### Your goal
Once you find the line with "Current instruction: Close" in the entries below, return exactly every line from it through the line with "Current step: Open".

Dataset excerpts
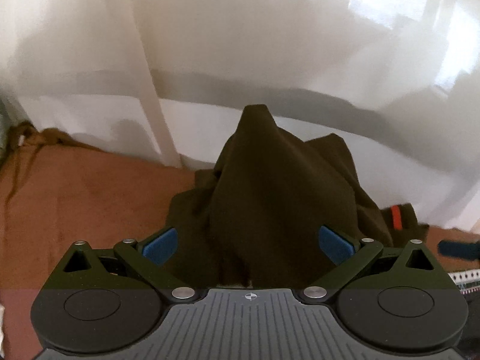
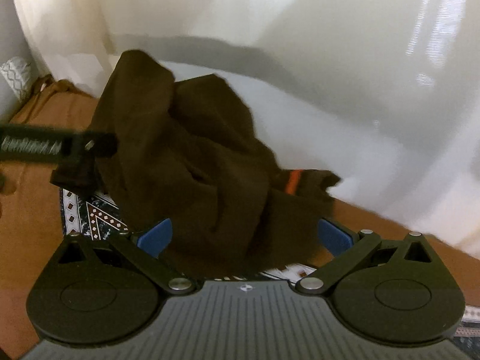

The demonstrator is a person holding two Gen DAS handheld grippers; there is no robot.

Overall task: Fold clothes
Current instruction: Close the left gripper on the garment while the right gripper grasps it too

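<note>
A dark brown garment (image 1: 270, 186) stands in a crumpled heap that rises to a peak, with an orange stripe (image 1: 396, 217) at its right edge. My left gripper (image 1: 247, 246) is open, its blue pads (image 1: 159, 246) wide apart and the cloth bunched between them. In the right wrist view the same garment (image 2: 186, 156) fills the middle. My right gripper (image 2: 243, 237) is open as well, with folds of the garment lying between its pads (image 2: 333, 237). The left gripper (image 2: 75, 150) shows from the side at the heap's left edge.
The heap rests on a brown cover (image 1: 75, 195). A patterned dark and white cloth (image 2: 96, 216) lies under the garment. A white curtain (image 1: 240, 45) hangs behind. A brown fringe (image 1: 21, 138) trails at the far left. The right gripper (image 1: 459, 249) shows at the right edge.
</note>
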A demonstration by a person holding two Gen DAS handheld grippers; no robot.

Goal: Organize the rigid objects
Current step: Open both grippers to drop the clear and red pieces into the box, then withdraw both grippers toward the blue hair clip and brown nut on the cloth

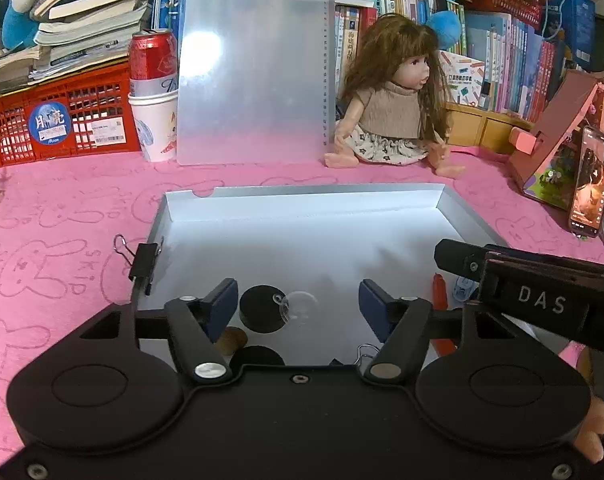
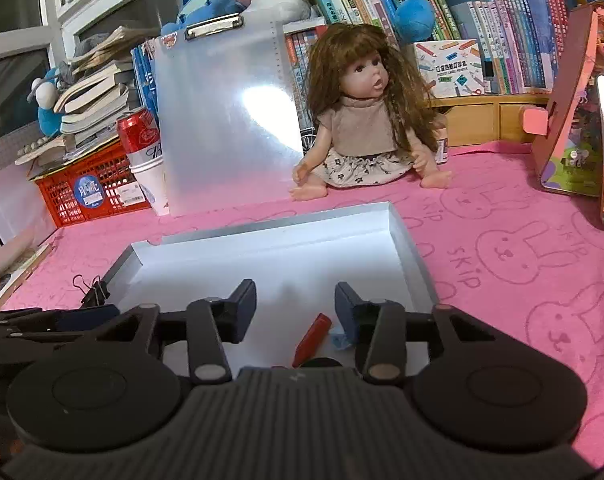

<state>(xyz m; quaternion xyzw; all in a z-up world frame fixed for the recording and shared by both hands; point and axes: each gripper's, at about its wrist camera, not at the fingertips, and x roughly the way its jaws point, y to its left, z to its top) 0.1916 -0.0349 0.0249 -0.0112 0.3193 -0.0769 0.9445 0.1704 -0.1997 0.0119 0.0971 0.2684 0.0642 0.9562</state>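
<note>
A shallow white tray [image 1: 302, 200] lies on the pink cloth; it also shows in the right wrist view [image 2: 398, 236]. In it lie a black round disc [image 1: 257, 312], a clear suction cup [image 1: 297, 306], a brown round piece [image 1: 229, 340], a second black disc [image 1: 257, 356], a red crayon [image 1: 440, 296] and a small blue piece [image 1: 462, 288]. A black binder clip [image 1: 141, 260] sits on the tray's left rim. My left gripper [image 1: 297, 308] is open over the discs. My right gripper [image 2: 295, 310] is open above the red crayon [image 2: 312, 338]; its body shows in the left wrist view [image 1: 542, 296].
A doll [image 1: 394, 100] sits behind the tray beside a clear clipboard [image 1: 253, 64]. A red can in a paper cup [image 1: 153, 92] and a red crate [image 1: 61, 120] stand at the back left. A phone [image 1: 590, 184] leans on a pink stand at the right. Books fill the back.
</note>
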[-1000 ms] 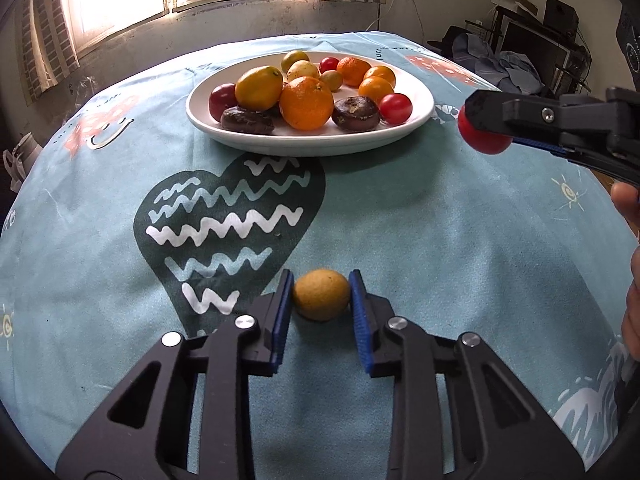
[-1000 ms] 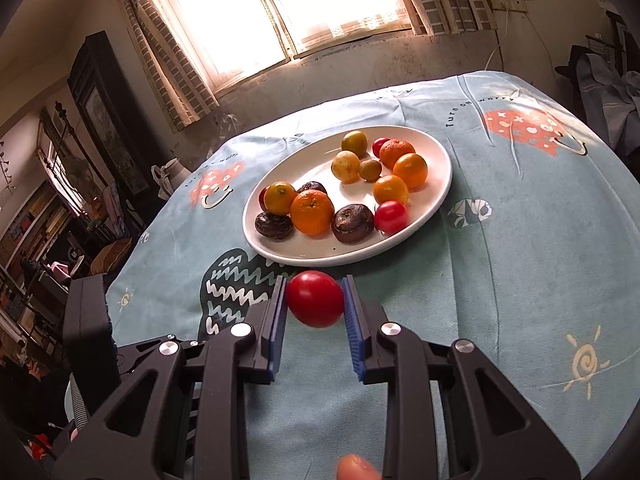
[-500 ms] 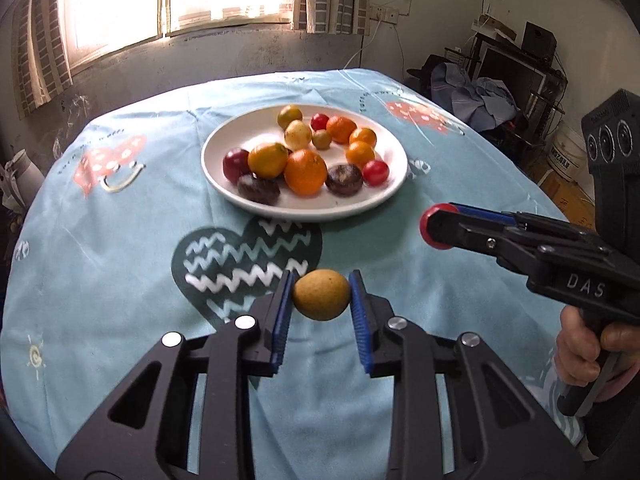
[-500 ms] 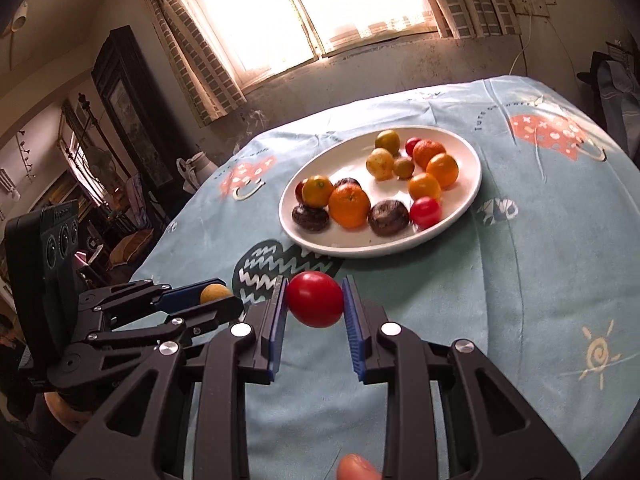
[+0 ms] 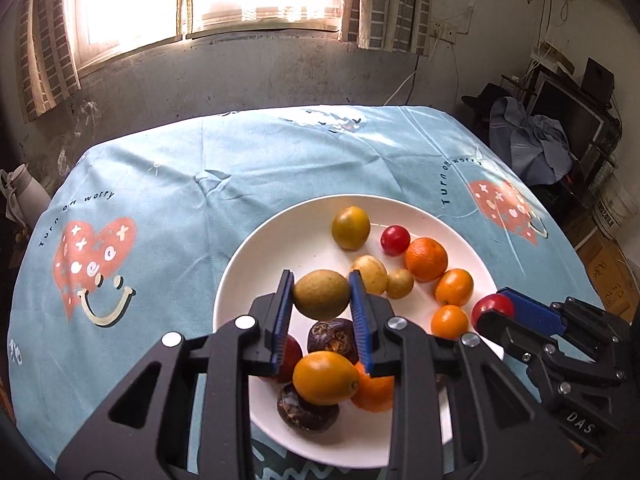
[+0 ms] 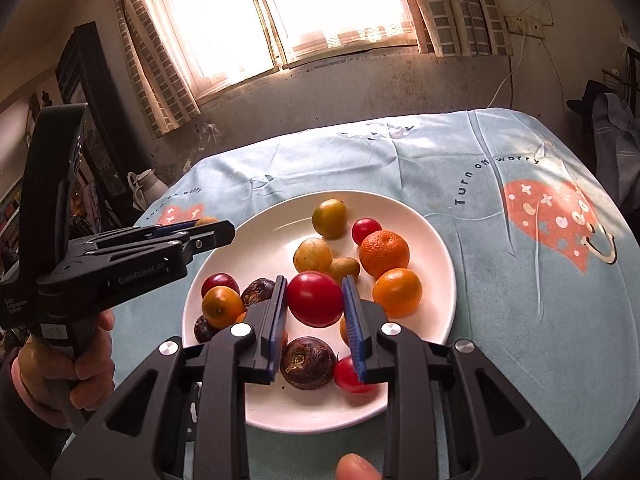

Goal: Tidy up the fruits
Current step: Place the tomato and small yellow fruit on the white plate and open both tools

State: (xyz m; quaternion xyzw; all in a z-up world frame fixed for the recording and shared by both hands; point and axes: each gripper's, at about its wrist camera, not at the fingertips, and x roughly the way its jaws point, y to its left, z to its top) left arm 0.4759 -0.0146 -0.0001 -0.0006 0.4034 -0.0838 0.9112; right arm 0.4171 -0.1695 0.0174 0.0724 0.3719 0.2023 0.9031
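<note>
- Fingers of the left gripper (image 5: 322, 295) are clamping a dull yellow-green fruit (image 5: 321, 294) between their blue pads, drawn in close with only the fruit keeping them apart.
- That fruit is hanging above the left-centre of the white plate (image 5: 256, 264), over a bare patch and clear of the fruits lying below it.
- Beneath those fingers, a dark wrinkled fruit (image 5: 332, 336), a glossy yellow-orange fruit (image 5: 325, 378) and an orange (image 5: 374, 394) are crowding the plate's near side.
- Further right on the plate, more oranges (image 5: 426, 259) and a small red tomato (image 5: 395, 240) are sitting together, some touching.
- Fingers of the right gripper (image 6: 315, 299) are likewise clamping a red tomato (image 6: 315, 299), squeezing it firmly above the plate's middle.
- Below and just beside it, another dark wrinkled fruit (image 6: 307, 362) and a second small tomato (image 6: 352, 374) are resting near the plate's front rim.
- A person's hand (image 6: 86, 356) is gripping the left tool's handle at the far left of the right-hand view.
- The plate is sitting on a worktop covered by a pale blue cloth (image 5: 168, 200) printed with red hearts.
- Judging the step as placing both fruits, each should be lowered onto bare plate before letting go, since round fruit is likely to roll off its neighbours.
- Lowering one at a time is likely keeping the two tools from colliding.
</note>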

### Task response
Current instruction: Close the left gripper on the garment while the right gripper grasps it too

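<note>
A dark brown garment (image 1: 270, 186) stands in a crumpled heap that rises to a peak, with an orange stripe (image 1: 396, 217) at its right edge. My left gripper (image 1: 247, 246) is open, its blue pads (image 1: 159, 246) wide apart and the cloth bunched between them. In the right wrist view the same garment (image 2: 186, 156) fills the middle. My right gripper (image 2: 243, 237) is open as well, with folds of the garment lying between its pads (image 2: 333, 237). The left gripper (image 2: 75, 150) shows from the side at the heap's left edge.
The heap rests on a brown cover (image 1: 75, 195). A patterned dark and white cloth (image 2: 96, 216) lies under the garment. A white curtain (image 1: 240, 45) hangs behind. A brown fringe (image 1: 21, 138) trails at the far left. The right gripper (image 1: 459, 249) shows at the right edge.
</note>
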A demonstration by a person holding two Gen DAS handheld grippers; no robot.

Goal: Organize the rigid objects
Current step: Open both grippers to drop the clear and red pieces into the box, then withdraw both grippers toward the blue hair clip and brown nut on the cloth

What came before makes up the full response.